1. Name one book that changed your life
I was 13 years old, in my first term at boarding school, and desperately unhappy. I hated the strict school regime, and didn't get on at all with my fellow pupils - 99% of whom came from more privileged backgrounds, spoke with upper-class accents, and had already been at 'Preparatory' school, which meant they were quite accustomed to single-sex boarding school life. This was the type of school where you got up at 7am and started the day with a cold bath, and where you could be caned by prefects for all sorts of minor misdemeanours, so naturally I missed my home, my family, and my friends. One day I found a book lying on a table in the library, sat down and started to read it. It was a cheap paperback thriller about a detective on the trail of the Ned Kelly gang in Australia. I remember the descriptive passages as being very evocative, and the story itself was quite gripping, but the main thing was that it provided me with an escape from the painful realities of my existence at the time. I was sucked into its alternative world, and for a few precious days I found a refuge there. I can actually remember consciously thinking that things couldn't be so bad if I could lose myself in a book in this way, and that realisation was very reassuring. I felt a kind of relief that at least this pleasure hadn't been been wrenched from my grasp.

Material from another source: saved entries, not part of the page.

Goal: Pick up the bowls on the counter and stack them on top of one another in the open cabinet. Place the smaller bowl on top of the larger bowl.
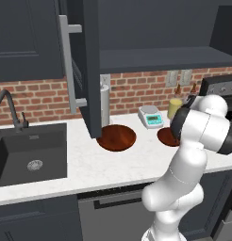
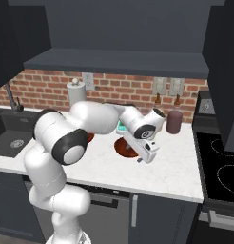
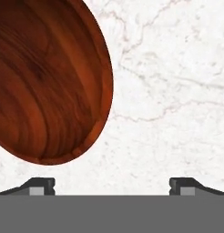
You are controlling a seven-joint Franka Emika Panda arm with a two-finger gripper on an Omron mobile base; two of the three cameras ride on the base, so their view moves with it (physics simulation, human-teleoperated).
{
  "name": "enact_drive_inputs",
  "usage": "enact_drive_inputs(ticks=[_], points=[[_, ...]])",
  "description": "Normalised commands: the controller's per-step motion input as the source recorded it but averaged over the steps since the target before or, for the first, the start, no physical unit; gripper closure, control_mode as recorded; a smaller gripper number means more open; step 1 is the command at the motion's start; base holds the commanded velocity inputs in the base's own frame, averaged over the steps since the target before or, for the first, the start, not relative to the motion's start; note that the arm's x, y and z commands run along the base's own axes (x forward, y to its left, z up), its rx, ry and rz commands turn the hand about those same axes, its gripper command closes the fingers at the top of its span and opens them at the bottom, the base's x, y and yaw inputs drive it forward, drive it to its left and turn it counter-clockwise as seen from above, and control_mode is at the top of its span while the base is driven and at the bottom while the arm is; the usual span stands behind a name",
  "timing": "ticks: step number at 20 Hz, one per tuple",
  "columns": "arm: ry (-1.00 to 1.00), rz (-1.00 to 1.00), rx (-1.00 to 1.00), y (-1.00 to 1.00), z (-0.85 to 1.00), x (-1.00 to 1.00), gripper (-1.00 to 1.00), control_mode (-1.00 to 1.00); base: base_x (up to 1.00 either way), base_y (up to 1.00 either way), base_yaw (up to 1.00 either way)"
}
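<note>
Hand: fingers spread wide, nothing between them, poised low over the white marbled worktop. Its tips stand apart over bare stone.

Smaller bowl: reddish-brown, lying on the worktop, ahead and to the left of the fingertips in the hand view; its near rim falls just short of the left finger, not between the two. In the right base view it sits partly hidden behind the hand.

Larger bowl: on the worktop well to the left, under the edge of the open cabinet, near its door.

Between the bowls, toward the brick wall: white kitchen scale. Beside it, a yellowish jar. White paper roll behind the door. Black sink at far left.
</note>
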Motion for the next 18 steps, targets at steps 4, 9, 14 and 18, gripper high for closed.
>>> enact_drive_inputs(ticks=[4,9,14,18], points=[[0.00,0.00,0.00,0.00,-0.24,0.21,-1.00,-1.00,0.00,0.00,0.00],[-0.02,0.00,0.00,0.00,-0.13,0.24,-1.00,-1.00,0.00,0.00,0.00],[-0.02,0.00,0.00,0.00,-0.11,0.28,-1.00,-1.00,0.00,0.00,0.00],[-0.03,0.00,0.00,0.00,-0.22,0.19,-1.00,-1.00,0.00,0.00,0.00]])
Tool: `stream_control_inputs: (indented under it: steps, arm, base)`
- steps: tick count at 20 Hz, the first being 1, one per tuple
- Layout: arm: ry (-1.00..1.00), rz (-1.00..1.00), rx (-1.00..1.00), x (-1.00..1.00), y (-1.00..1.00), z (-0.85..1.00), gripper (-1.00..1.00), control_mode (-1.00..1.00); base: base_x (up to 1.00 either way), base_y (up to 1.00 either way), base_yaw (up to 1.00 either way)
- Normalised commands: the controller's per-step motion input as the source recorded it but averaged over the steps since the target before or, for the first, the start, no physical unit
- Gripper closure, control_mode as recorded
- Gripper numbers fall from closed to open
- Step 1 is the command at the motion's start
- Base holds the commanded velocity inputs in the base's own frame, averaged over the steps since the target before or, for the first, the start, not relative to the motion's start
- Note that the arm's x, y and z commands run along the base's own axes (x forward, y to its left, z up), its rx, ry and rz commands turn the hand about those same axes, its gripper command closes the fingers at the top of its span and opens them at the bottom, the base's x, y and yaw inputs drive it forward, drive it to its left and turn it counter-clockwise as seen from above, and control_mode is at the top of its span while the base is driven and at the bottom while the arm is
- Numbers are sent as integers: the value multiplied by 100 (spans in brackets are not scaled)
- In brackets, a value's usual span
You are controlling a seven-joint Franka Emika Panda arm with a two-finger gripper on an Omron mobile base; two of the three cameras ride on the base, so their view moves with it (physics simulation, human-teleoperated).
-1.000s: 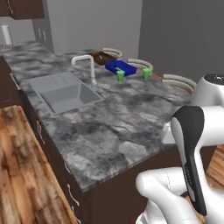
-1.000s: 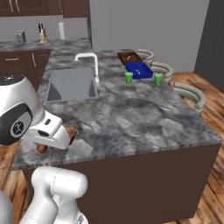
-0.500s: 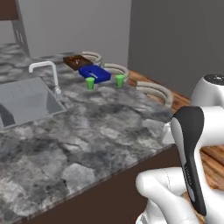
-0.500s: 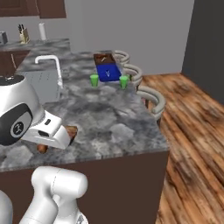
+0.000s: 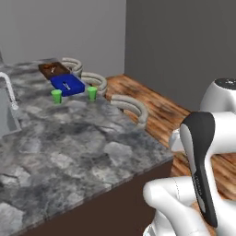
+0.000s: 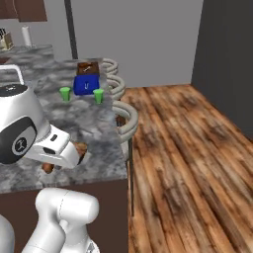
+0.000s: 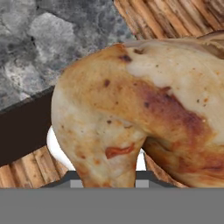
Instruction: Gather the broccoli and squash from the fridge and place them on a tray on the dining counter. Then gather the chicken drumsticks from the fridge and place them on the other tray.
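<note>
On the dining counter (image 5: 83,138) we see two green cups (image 5: 92,93) just in front of the blue tray (image 5: 67,84), the brown wooden tray (image 5: 54,69) beyond it, curved chair backs (image 5: 133,107) along the edge. Our gripper (image 6: 79,153) holds a chicken drumstick (image 7: 140,109) close against the hand camera; its long axis runs across that view, thick end right, over counter edge and wood floor (image 6: 188,158)

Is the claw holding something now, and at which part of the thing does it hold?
Yes, the claw holds a chicken drumstick. The meat hides the finger contact, so the exact part held cannot be told.
</note>
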Motion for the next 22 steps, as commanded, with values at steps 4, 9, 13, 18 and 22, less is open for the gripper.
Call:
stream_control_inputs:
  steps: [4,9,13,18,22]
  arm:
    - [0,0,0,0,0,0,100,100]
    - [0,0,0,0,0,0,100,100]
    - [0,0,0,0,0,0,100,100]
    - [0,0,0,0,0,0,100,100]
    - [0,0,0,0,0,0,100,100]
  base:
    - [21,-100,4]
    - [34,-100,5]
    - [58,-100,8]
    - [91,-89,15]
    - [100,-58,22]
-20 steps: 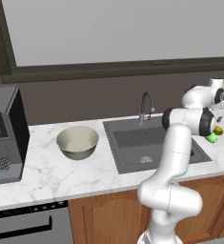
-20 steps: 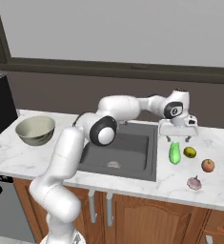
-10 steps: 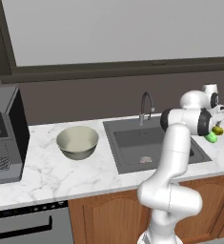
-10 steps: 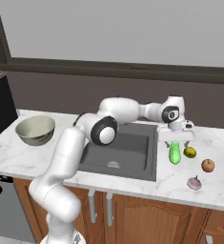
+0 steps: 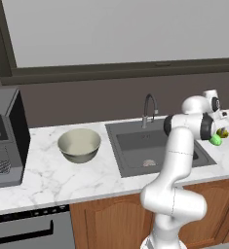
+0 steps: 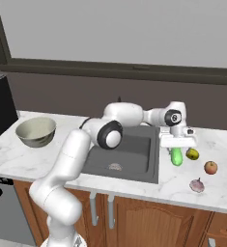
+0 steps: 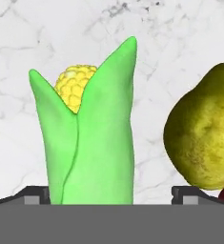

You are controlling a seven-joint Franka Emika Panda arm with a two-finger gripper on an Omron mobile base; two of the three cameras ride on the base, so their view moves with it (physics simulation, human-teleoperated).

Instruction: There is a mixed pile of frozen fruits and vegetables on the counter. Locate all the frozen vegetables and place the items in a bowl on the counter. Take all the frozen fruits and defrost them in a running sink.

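Jaws wide, gripper [image 6: 177, 147] directly above the green corn [image 7: 89, 138], husk's long axis running between the fingertips; yellow-green fruit [image 7: 204, 138] just right.

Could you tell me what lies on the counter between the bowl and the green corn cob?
In the right base view, the sink lies between the bowl and the corn cob, with bare marble counter beside the bowl.
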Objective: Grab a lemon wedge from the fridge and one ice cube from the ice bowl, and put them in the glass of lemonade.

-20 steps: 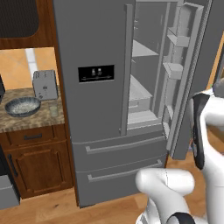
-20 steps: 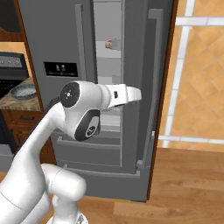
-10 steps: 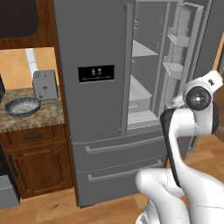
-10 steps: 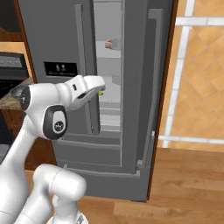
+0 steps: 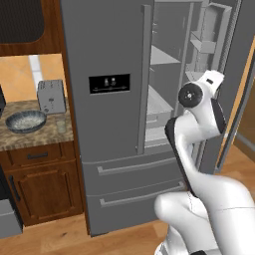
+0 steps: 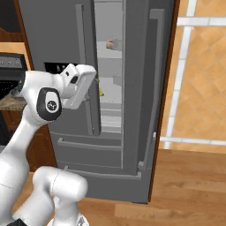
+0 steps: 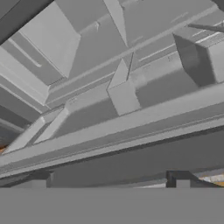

Until today I had no recollection of what the book was called. All I could remember was that the detective's name was Bonaparte. Now, thanks to the wonders of the interweb, I have tracked it down. It was 'Bony and the Kelly Gang' by Arthur W Upfield. I even found the back-cover blurb - 'Tucked away in the mountains of New South Wales is Cork Valley, inhabited by an odd lot of hard-drinking Irishmen. Here a government officer, looking for illicit 'stills', has been murdered, and it's Napoleon Bonaparte's job to find the killer. Disguised as a horse thief the famous half-aboriginal detective hitchhikes into the valley. But before Bony can spring the trap he develops a strong affection for these lawless, lusty characters'. Oh well, I was 13 after all.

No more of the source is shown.